しかしながら、CAFCは、治外法権に対する推定は、ここでは次の3つの理由から適用されないと認定した。第一に、337条は本質的に国際的輸入取引に重点を置くものであり、国内の関心事だけを扱うものではない。第二に、ITCの排除命令は純粋に外国での行為を取り締まるものではなく、主張された不正利用の要素の立証目的に、外国での活動が関連する場合のみ取り締まるものである。第三に、外国で発生した行為を考慮することを認める法律解釈に、立法経緯の裏付けがある。この推論に基づき、CAFCは、海外で発生した営業秘密の不正利用の行為に起因する337条違反を認定する権限がITCにあると判示した。

チャンルイは控訴審においても、アムステッドがその営業秘密をもはや米国内において実施していないことを理由に、国内産業要件を満たしていないと主張した。チャンルイは、営業秘密に関する調査は、制定法の知的財産権における要件と同様に国内産業を要件とするという主張において、337条の1988年修正に関する立法経緯に依存した。
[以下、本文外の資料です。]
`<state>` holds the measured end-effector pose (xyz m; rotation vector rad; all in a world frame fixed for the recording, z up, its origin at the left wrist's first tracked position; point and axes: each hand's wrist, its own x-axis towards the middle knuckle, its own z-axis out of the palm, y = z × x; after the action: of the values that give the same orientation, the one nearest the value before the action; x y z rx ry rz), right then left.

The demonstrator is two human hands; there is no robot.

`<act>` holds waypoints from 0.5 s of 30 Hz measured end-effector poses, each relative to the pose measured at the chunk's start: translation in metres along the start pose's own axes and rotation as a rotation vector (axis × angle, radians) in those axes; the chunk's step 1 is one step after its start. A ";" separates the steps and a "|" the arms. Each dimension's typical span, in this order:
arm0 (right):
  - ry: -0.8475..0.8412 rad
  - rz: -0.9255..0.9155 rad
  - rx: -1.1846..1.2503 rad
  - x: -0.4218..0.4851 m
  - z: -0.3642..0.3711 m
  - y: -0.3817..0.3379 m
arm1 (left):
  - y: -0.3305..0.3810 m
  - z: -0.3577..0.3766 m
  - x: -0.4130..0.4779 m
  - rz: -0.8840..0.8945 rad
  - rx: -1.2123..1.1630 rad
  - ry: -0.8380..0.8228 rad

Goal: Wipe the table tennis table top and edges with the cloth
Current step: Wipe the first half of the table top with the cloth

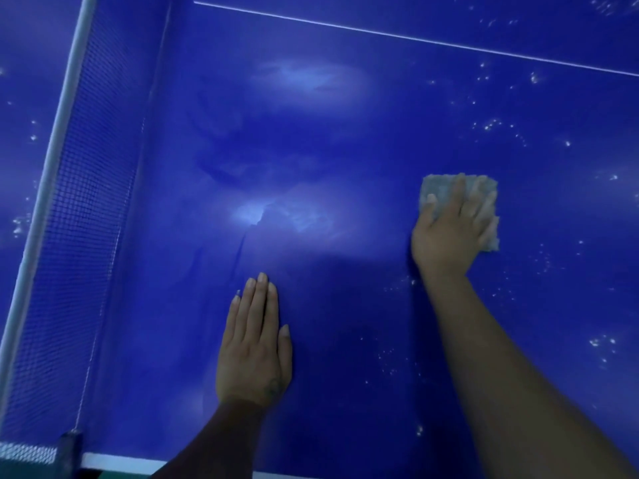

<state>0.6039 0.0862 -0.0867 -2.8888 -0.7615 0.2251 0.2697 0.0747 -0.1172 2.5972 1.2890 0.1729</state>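
My right hand (453,229) lies flat on the grey cloth (442,190), fingers spread and straight. It presses down and grips nothing. The cloth sits on the blue counter (311,133), right of middle and well apart from the net (90,202).

My left hand (254,347) is flat too, fingers together, palm on the bare surface nearer to me. It holds nothing and only props me up.

White specks (491,125) are scattered to the right of the cloth and below it. The middle shows hazy smears, so I judge that part wiped and the right side still to do.

To do it well, I should put weight through the whole palm so the cloth doesn't bunch under my fingers. I'd sweep in long, overlapping passes into the speckled patch. The grit should be drawn one way, towards the near edge (117,459), not scrubbed round in circles.

The strip up by the white line (415,38) has specks as well, so that needs a reach. The edges look like a later job.
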 end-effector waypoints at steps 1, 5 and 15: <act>-0.003 -0.054 0.004 -0.011 0.004 -0.016 | 0.000 0.000 0.000 -0.002 0.001 -0.002; -0.048 -0.463 0.011 -0.084 0.027 -0.073 | 0.000 -0.001 0.000 -0.006 0.007 -0.009; -0.037 -0.453 -0.030 -0.034 0.016 -0.002 | 0.002 -0.005 0.000 -0.011 0.007 -0.017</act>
<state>0.5707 0.0728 -0.0986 -2.6479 -1.4015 0.2122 0.2703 0.0748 -0.1123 2.5911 1.2999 0.1451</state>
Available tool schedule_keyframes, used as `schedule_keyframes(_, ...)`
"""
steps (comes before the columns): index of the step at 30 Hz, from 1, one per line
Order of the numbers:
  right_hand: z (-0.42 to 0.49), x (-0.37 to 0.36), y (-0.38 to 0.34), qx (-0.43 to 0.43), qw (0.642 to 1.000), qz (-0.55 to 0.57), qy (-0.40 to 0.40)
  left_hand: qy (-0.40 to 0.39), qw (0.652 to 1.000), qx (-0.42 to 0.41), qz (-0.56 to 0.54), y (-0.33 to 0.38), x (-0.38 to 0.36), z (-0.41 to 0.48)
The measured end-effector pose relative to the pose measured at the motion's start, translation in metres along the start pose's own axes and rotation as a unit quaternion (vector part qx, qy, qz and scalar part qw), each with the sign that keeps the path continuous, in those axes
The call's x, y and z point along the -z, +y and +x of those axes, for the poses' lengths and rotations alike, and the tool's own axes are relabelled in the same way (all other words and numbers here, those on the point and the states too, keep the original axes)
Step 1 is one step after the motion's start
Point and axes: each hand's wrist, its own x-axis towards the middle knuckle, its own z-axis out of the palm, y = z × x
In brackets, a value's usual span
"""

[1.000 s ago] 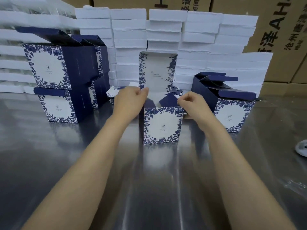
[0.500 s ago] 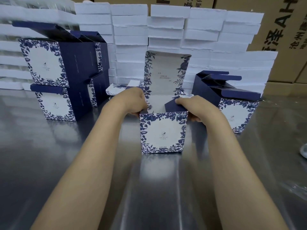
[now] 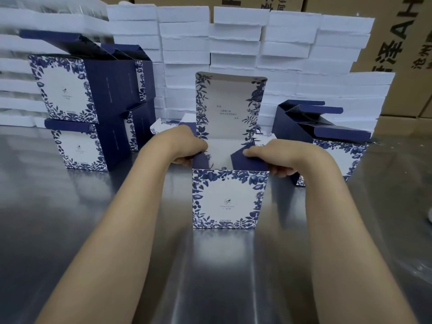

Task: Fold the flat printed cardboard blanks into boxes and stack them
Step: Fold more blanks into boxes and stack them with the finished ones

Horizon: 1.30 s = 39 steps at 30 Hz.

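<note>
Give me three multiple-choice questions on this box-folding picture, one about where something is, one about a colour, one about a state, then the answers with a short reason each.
1. Where does the box that the hands are working on stand?
A. on the left stack
B. on the metal table, in the middle
C. on the white foam blocks

2. What colour are the side flaps being folded in?
A. dark blue
B. red
C. plain brown

3. How is that box's lid?
A. tucked shut
C. torn off
B. standing up, open

Answers:
1 B: its base sits on the table between the two forearms.
2 A: the left hand and right hand each grip a dark blue flap at the box's top.
3 B: the lid rises upright behind the open top, its printed inner face showing.
</note>
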Motion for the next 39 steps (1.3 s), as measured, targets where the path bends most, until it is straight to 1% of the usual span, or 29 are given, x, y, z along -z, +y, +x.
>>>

CAFCは、1988年の上院報告書による法案は立法化されかったことを理由にチャンルイの主張を採用しなかった。

CAFCは、337条の明確な文言は、チャンルイが要求した「産業」の厳格な定義を法定の知的財産権に限定しており、そのような要件を営業秘密の調査には適用しない、と説明した。むしろ、アムステッドは損害を被った関連する産業を示す必要があるだけである。
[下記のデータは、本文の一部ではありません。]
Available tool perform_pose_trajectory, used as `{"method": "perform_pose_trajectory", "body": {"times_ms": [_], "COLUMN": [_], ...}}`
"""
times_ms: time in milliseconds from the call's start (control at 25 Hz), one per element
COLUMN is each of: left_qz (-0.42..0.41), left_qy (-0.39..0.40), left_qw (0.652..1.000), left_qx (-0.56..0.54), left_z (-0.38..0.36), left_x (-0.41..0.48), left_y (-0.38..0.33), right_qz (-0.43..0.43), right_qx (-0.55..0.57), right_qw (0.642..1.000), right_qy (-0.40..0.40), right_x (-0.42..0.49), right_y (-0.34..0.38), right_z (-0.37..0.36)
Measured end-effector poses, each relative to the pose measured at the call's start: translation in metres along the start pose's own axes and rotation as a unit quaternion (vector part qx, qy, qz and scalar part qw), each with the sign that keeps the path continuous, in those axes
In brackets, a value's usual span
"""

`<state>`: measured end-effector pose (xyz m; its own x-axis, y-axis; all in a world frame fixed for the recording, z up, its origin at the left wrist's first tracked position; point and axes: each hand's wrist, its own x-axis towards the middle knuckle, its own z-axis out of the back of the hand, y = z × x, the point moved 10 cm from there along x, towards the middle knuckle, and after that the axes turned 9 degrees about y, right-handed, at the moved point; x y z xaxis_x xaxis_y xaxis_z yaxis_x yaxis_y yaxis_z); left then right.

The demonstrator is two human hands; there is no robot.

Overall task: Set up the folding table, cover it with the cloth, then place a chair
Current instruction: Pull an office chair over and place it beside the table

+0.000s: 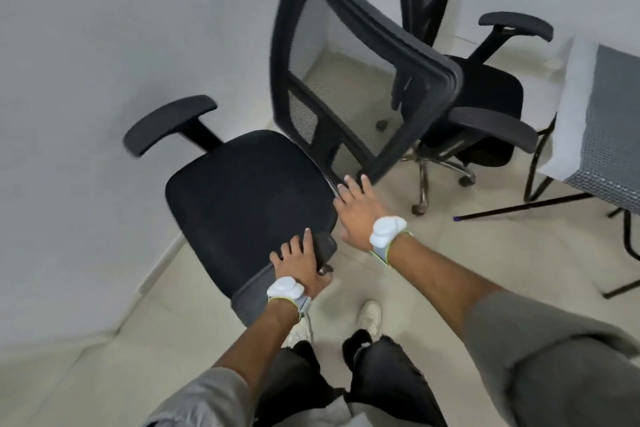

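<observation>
A black office chair (242,191) with a mesh back stands right in front of me, by the white wall. My left hand (299,265) grips the near armrest (277,284) of this chair, fingers curled over its end. My right hand (360,208) reaches out with straight fingers to the lower corner of the mesh backrest (346,55) and touches its frame. The folding table (540,163) stands at the right edge on black legs, covered by a white and grey patterned cloth (609,121).
A second black office chair (485,87) stands behind the first, close to the table. A dark thin rod (519,206) lies on the beige tiled floor under the table. My feet in white shoes (369,317) are just behind the near chair.
</observation>
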<state>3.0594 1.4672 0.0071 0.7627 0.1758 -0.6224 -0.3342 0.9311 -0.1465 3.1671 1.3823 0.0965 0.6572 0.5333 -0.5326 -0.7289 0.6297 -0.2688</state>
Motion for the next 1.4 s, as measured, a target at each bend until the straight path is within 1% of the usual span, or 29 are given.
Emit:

キンバリー・ムーア判事は、多数派の判決は337条に不当な域外適用を認めていると反対意見を述べた。ムーア判事の意見によると、337条違反の不正行為は鉄道車輪の輸入ではなく、中国で発生した営業秘密の不正利用である。法律の文言も立法経緯も、議会が337条に米国領域外の効果を持たせることを意図したことを明瞭には示していないので、CAFCは337条の適用範囲を米国内の不正行為に限定すべきであった、と主張した。

チャンルイ判決は、外国で発生した営業秘密の不正利用に対する米国の国内での救済が拡張的に得られることができることを示した点で重要である。この規定は、知的財産権が一部の国々では尊重されていないという懸念事項に対する米国の国内での救済措置と考えられる。

この事件は、海外で営業秘密を不正利用された知的財産権の所有者にとって、ITCが強力な法廷地になることを明らかにした。

Key Point?この事件においてCAFCは、国内産業を国内市場における損害から保護する必要がある限り、外国で発生した営業秘密の不正利用に基づく調査及び救済を拡張的に行う権限がITCにあることを認めた。